Reusing biosolids is vital for the sustainability of wastewater management. Pyrolysis is an anoxic thermal degradation process that can be used to convert biosolids into energy rich py-gas and py-oil, and a beneficial soil amendment, biochar. Batch biosolids pyrolysis (60 minutes) revealed that triclocarban and triclosan were removed (to below quantification limit) at 200 °C and 300 °C, respectively. Substantial removal (>90%) of nonylphenol was achieved at 300 °C as well, but 600 °C was required to remove nonylphenol to below the quantification limit. At 500 °C, the pyrolysis reaction time to remove >90% of microconstituents was less than 5 minutes.
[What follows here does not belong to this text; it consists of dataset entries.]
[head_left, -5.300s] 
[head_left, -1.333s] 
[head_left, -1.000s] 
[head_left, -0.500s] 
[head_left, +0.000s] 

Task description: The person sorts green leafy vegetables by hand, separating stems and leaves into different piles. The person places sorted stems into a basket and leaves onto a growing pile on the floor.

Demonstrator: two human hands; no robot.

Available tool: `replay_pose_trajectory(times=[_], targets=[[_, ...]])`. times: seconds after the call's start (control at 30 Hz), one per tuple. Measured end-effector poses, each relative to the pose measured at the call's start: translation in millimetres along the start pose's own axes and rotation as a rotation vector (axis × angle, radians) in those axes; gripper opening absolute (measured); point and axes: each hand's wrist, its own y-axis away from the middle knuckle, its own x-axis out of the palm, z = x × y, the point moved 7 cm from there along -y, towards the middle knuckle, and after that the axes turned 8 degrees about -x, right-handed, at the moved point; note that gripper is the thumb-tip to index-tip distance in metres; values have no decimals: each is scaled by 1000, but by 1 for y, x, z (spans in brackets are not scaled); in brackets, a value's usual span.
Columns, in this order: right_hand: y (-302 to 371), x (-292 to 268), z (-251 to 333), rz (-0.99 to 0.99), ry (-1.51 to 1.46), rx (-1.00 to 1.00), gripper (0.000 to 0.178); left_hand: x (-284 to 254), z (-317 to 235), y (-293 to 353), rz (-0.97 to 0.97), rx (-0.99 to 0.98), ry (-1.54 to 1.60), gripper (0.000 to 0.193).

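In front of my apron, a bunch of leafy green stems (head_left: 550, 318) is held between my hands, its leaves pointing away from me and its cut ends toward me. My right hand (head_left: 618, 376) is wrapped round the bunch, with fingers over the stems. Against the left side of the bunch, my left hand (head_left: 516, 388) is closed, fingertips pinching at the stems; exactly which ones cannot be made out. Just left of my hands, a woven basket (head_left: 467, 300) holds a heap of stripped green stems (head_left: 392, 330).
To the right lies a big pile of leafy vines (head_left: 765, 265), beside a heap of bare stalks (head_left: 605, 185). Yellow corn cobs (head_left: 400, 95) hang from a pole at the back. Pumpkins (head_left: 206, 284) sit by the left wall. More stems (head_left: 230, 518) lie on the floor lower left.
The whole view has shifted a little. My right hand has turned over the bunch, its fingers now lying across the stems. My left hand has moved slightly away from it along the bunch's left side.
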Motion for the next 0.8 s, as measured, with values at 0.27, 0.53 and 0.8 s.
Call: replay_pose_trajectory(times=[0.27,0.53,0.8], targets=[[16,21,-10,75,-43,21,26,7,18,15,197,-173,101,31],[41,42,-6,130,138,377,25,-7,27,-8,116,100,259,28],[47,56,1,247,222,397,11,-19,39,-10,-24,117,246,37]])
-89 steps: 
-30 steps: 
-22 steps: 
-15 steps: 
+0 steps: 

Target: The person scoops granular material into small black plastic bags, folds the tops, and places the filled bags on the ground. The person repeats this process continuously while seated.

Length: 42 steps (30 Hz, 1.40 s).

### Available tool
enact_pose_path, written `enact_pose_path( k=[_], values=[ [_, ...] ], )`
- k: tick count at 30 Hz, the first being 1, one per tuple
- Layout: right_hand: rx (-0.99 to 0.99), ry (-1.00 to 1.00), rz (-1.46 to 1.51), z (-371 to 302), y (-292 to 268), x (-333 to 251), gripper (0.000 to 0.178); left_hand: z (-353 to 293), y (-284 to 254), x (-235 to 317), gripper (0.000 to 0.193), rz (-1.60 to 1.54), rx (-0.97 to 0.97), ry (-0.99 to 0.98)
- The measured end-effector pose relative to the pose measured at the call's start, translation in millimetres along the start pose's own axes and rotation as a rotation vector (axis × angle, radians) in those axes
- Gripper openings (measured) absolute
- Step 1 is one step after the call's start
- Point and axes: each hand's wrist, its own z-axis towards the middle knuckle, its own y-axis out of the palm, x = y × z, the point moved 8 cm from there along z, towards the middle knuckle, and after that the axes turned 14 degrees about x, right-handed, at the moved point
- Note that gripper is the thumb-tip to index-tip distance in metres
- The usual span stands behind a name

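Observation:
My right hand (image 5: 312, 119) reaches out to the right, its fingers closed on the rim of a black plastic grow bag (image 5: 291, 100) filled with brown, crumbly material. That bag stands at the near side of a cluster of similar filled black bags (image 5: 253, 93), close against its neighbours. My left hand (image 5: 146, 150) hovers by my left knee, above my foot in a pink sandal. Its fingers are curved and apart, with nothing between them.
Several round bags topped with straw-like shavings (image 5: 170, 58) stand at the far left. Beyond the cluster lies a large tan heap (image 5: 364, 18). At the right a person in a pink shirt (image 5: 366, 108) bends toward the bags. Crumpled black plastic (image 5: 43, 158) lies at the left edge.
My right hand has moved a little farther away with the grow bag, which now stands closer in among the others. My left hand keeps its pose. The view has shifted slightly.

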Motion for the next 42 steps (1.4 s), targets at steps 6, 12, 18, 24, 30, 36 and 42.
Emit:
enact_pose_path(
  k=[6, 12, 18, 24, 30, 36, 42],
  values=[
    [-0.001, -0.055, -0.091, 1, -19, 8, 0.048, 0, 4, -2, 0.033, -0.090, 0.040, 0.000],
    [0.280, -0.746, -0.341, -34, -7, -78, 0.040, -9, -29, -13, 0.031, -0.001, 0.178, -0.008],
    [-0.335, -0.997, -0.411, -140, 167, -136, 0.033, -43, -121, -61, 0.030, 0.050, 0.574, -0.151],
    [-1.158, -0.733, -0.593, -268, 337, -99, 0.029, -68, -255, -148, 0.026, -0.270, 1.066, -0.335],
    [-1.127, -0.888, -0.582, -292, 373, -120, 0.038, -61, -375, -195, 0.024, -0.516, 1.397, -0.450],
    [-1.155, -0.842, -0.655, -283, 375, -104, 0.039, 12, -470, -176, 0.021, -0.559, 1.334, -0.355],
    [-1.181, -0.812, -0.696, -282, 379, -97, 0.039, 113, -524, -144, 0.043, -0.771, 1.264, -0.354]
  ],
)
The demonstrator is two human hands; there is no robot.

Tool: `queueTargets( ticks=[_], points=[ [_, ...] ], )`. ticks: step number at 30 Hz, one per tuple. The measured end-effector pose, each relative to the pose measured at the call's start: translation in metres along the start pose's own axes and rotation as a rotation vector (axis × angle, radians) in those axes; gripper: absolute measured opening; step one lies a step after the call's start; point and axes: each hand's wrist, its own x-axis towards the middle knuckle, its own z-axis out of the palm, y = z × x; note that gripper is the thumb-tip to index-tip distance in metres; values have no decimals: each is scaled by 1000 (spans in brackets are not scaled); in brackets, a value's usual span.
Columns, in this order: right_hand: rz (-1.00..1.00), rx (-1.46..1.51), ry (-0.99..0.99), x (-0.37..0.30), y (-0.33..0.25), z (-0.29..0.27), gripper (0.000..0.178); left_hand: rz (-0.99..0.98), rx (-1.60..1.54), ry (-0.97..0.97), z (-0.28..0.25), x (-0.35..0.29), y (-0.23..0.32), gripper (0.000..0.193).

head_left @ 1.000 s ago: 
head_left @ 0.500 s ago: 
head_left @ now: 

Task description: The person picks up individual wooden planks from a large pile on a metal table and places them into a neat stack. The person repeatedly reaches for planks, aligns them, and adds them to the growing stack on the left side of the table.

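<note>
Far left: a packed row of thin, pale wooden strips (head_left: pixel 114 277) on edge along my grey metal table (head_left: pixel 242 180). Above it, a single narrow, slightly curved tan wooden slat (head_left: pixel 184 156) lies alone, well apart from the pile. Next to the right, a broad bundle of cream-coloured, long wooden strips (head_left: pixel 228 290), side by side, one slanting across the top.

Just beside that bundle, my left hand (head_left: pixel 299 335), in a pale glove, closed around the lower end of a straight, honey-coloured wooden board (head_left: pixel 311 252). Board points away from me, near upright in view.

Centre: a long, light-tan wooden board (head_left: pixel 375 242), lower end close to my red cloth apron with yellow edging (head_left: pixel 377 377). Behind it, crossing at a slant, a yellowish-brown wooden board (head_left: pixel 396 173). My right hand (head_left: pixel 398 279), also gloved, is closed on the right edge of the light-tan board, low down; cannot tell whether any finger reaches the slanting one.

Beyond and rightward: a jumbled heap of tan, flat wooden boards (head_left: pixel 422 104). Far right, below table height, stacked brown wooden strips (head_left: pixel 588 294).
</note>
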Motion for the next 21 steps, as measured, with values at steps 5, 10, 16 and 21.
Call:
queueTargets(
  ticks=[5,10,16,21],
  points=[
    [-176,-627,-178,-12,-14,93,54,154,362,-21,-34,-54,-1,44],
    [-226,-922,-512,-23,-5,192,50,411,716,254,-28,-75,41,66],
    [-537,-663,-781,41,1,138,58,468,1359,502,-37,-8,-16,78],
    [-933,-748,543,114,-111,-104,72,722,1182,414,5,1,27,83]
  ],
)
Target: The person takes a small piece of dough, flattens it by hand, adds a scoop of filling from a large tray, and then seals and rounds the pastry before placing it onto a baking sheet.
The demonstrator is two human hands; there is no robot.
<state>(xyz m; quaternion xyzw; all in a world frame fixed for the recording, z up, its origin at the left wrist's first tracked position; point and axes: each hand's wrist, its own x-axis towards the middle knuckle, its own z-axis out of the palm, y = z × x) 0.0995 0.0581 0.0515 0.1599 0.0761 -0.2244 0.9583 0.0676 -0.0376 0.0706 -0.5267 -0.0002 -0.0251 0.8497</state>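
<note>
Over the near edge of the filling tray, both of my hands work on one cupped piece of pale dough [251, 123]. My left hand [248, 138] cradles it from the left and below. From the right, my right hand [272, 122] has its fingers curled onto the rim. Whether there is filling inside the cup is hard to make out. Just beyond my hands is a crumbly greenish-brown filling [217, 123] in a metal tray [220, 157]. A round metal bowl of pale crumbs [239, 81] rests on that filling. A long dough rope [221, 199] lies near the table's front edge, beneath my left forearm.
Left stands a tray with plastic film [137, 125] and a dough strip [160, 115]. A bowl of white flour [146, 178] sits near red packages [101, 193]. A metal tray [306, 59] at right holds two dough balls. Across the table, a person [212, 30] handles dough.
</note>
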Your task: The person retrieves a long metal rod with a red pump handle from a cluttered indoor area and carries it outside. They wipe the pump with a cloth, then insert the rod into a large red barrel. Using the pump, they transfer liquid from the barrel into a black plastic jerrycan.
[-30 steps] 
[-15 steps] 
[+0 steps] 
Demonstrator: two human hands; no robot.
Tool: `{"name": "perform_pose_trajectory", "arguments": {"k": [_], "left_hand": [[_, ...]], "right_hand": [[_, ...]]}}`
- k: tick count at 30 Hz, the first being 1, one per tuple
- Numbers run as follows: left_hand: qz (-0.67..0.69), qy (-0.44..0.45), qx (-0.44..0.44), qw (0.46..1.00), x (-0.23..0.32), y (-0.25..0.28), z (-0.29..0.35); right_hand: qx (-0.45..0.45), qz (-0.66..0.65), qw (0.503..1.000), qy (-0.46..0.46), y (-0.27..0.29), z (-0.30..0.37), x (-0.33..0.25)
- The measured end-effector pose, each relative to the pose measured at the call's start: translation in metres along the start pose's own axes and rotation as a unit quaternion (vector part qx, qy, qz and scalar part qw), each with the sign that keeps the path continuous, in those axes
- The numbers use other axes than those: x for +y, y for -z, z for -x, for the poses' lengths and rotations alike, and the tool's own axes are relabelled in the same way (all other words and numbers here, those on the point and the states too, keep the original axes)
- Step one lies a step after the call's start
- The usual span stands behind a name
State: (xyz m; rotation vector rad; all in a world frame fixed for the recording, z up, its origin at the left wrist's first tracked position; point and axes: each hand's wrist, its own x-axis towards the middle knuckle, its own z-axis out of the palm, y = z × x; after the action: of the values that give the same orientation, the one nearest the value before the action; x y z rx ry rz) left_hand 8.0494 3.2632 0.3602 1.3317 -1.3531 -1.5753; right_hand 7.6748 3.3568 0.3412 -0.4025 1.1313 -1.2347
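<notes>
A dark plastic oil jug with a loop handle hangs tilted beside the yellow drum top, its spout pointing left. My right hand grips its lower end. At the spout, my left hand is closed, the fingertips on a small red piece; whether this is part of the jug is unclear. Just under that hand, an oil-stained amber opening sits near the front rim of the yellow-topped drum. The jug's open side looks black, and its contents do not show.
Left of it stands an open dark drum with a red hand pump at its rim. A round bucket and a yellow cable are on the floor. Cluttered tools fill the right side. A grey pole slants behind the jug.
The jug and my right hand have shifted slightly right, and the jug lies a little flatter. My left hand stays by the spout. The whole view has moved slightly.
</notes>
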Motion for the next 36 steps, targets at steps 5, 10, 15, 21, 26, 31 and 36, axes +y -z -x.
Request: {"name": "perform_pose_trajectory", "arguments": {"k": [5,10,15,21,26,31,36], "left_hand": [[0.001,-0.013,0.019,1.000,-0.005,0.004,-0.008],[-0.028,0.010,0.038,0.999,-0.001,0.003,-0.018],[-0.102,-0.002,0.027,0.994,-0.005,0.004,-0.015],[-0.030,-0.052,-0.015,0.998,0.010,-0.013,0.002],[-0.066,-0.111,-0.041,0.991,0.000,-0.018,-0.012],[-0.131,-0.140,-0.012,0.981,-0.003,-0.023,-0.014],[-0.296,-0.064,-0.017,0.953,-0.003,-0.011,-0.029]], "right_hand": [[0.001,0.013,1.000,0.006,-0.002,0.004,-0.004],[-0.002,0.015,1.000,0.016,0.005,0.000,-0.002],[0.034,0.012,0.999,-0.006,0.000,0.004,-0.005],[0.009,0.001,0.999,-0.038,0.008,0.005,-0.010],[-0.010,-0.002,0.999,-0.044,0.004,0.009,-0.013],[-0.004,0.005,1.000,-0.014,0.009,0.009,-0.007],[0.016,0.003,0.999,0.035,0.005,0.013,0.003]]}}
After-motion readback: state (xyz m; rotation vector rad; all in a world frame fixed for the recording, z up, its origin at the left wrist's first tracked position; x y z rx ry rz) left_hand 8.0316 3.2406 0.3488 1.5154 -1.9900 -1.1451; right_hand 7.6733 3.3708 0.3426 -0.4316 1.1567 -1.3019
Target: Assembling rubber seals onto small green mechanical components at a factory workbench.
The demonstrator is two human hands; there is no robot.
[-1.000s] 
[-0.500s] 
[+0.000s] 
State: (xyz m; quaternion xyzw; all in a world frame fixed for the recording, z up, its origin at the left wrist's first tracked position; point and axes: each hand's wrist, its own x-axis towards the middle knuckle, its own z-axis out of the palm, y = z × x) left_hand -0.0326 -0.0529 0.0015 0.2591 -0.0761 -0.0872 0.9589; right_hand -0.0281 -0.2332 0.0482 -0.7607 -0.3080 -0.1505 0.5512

Fate studies revealed that microconstituents were both volatilized and thermochemically transformed during pyrolysis; microconstituents with higher vapor pressures were more likely to volatilize and leave the pyrolysis reactor before being transformed than compounds with lower vapor pressures. Reductive dehalogenation products of triclocarban and suspected dehalogenation products of triclosan were identified in py-gas. Application of biosolids-derived biochar to soil in place of biosolids has potential to minimize organic microconstituents discharged to the environment provided appropriate management of py-gas and py-oil.